Cheaper upfront, the problem is how much ethanol and gasoline costs. It’s the same reason people put solar on their roof, sure it costs more on day 1 but for most people lowering the electric bill more than compensates.
TCO is not so relevant if you don't have the upfront money.
Reason why not many people buy new houses with lower TCO, they prefer to spend a bit more every month to heat/cool them, because they can squeeze the money out of their monthly budget, than spend 3x upfront.
Solar panels are also heavily subsidized almost everywhere.
Unless you’re paying cash for a house or car it’s the monthly payment that’s important more than the upfront cost.
I don’t know what the Brazil mortgage market is like, but having a mortgage that’s larger and a keeping your other bills much smaller should be a net win without spending more out of pocket.
Speaking of my country, if you ask for a mortgage you usually have to put at least 20% of the total upfront and the bank can deny it for lack of guarantees or it's too large for your pockets.
So on average people prefer to spend less than spend more and amortizing the difference in the future.
For that reason there's been a quite successful program of State incentives in .y country to install solar panels or increase energy efficiency of buildings so that it would cost people zero or close to zero to upgrade .
Otherwise people would have wait for the prices to drop a lot more than they are right now.
>Of course that might be a hard sell given the importance of the ethanol production industry in the economy.
It's less important than it looks like, but it's backed up by a rather nasty political mafia.
At least for SP/PR/SC/RS, a better approach is to simply forget that the Brazilian government exists, and implement measures to reduce fuel consumption. Such as building an actually usable trains infrastructure for goods transportation across cities, and investing further on public transportation for passengers inside large metropolises.
Ethanol have another more important issue: producible quantity. Brazil have peculiar climate in most of the country, it can, most other countries simply can not. That's not a matter of environmental or economical costs but a mere physical feasibility limit.
That's an important aspects too many tend to fail considering, for instance "hey, but we can made antarctic bases with food self-sufficiency", yes, we can, for a single base and very few humans inside. With the work of hundred, thousand of others and a tremendous effort: the fact something is doable and done and does work at a certain scale does not means it can work at every scale.

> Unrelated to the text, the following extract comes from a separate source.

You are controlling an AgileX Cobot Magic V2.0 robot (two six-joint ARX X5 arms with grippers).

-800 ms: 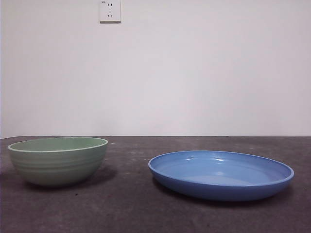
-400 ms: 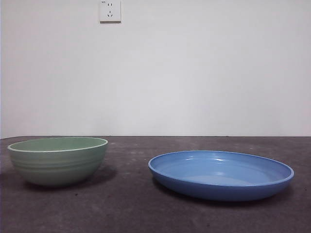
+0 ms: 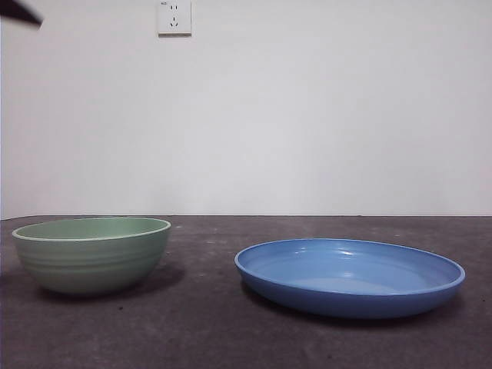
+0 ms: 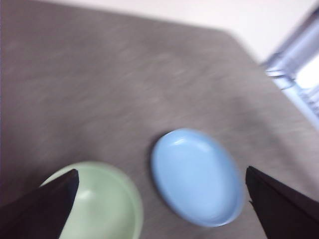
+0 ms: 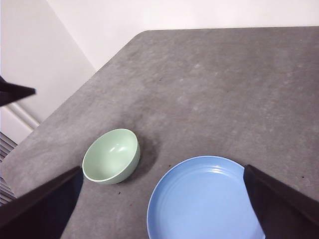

I admittedly don't know much about this byproduct, and I do see mentioned that it's highly acidic. But if it causes algae blooms it makes me wonder if there's some sort of processing opportunity that could repurpose it for fertilizer.
It's mentioned in the article, but doesn't go into detail about why it hasn't caught on
> Continued problems with vinasse-dumping marred the sugar-ethanol industry’s environmental image, even as specialists encouraged repurposing the nitrogen-heavy byproduct as a fertiliser. Today, compliance with anti-dumping legislation is still not effectively enforced.
"In the past, vinasse was a problem in production of ethanol, but vinasse is also a good fertilizer (at least for some time) and a source of methane that can be used to generate heat or electricity. Moreover, other uses of vinasse involving also the formulation of nutritive solutions for hydroponics, formulation of culture media for plant tissue culture and culture media for algal growth."
Seems like it's only a problem because it's being dumped and not being purchased for reuse.
My extended family lives near a place where using it as fertilizer is common. It works wonderfully, also it is incredibly smelly, the reason it is used there is because there are no cities there, just gigantic prairies, as soon you get near a city the smell stops (implying people there aren't using it as fertilizer).
Another issue (not mentioned by the text) is that long-term sugarcane farming desertifies the environment where it's grown. Yeah - it is not sustainable in the long run.